Write the data out in full and word for word. Do not include images.

────────────────

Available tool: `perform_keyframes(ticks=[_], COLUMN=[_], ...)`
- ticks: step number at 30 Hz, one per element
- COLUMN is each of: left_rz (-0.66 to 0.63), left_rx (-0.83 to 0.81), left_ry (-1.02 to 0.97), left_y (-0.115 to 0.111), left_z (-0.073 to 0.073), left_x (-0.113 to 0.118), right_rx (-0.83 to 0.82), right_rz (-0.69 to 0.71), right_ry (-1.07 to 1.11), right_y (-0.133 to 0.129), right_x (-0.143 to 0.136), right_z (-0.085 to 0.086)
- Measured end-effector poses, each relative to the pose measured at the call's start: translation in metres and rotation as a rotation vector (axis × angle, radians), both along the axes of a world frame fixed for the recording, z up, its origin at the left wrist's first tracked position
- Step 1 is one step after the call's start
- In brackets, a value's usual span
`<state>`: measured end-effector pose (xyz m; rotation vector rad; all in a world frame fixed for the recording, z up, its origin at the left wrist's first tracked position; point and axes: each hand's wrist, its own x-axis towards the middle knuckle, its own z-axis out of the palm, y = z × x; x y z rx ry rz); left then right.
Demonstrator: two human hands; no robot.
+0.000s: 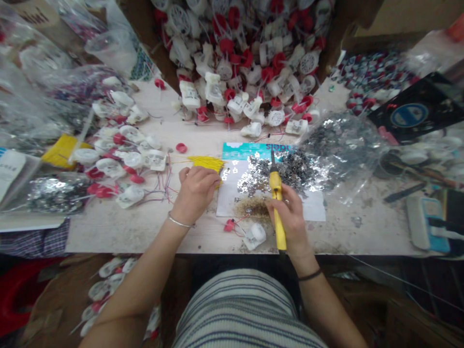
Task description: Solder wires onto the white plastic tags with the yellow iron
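My right hand (293, 212) is wrapped round the yellow handle of a soldering iron (277, 193), its dark tip pointing away from me above a pile of small shiny metal pieces (253, 174). My left hand (197, 191) rests at a bundle of thin yellow wires (206, 162) with its fingers pinched together; whatever lies between the fingertips is hidden. Beneath the metal pieces is a white and teal sheet (224, 208), stained brown near my right hand. In front of the sheet, close to the table edge, lies a white plastic part (255, 235) wired to a small red piece (229, 225).
An open box (166, 72) of white and red wired parts stands at the back. More such parts (130, 159) are heaped on the left. To the right are a clear plastic bag (348, 154), a black box (416, 108) and a power strip (427, 222).
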<state>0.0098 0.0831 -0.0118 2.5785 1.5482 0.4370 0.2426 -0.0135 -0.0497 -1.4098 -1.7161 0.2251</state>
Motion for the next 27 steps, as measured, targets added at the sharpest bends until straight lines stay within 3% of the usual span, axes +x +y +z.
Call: perform_keyframes(ticks=[5, 8, 11, 14, 18, 27], left_rz=[0.041, -0.086, -0.23, -0.227, -0.203, -0.196], left_rx=[0.059, -0.15, -0.431, -0.573, -0.528, -0.443], left_ry=[-0.184, -0.261, -0.176, -0.058, 0.005, 0.12], left_y=[-0.005, -0.017, -0.029, -0.037, -0.038, -0.037], left_z=[0.009, 0.011, 0.007, 0.001, 0.0, 0.001], left_x=[0.01, 0.031, 0.058, 0.08, 0.095, 0.108], right_rx=[0.144, 0.142, 0.051, -0.038, -0.088, -0.056], right_rz=[-0.177, -0.185, -0.18, -0.122, -0.135, -0.024], right_ry=[0.086, 0.156, 0.119, 0.127, 0.161, 0.021], right_y=[-0.035, -0.065, -0.094, -0.117, -0.13, -0.122], right_x=[0.018, 0.025, 0.028, 0.032, 0.036, 0.043], right_z=[0.009, 0.014, 0.02, 0.027, 0.032, 0.017])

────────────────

▶ **Answer space**
Available tool: `perform_keyframes(ticks=[_], COLUMN=[_], ...)`
- ticks: step number at 30 Hz, one per element
- COLUMN is each of: left_rz (-0.66 to 0.63), left_rx (-0.83 to 0.81), left_ry (-1.02 to 0.97), left_y (-0.115 to 0.111), left_z (-0.073 to 0.073), left_x (-0.113 to 0.118), right_rx (-0.83 to 0.82), right_rz (-0.69 to 0.71), right_ry (-1.07 to 1.11), right_y (-0.133 to 0.129), right_x (-0.143 to 0.136), right_z (-0.085 to 0.086)
- Measured end-effector poses, each relative to the pose measured at the call's start: translation in metres and rotation as a rotation vector (axis × angle, radians), both along the axes of a world frame fixed for the recording, z up, its origin at the left wrist's first tracked position
- Step 1 is one step after the call's start
- In brackets, a value's usual span
`<state>`: measured end-effector pose (xyz m; rotation vector rad; all in a world frame fixed for the recording, z up, its origin at the left wrist's first tracked position; point and axes: each hand's wrist, its own x-axis towards the middle knuckle, its own z-axis out of the palm, y = z × x; x y z rx ry rz); left then right.
Demonstrator: two human hands; no robot.
+0.000s: 
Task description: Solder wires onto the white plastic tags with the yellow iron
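My right hand (293, 212) is wrapped round the yellow handle of a soldering iron (277, 193), its dark tip pointing away from me above a pile of small shiny metal pieces (253, 174). My left hand (197, 191) rests at a bundle of thin yellow wires (206, 162) with its fingers pinched together; whatever lies between the fingertips is hidden. Beneath the metal pieces is a white and teal sheet (224, 208), stained brown near my right hand. In front of the sheet, close to the table edge, lies a white plastic part (255, 235) wired to a small red piece (229, 225).
An open box (166, 72) of white and red wired parts stands at the back. More such parts (130, 159) are heaped on the left. To the right are a clear plastic bag (348, 154), a black box (416, 108) and a power strip (427, 222).
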<state>0.0098 0.0831 -0.0118 2.5785 1.5482 0.4370 0.2426 -0.0135 -0.0497 -1.4098 -1.7161 0.2251</state>
Motion for the next 27 steps, as measured, targets added at the sharpest bends until straight lines stay within 3% of the usual span, axes +x +y +z.
Call: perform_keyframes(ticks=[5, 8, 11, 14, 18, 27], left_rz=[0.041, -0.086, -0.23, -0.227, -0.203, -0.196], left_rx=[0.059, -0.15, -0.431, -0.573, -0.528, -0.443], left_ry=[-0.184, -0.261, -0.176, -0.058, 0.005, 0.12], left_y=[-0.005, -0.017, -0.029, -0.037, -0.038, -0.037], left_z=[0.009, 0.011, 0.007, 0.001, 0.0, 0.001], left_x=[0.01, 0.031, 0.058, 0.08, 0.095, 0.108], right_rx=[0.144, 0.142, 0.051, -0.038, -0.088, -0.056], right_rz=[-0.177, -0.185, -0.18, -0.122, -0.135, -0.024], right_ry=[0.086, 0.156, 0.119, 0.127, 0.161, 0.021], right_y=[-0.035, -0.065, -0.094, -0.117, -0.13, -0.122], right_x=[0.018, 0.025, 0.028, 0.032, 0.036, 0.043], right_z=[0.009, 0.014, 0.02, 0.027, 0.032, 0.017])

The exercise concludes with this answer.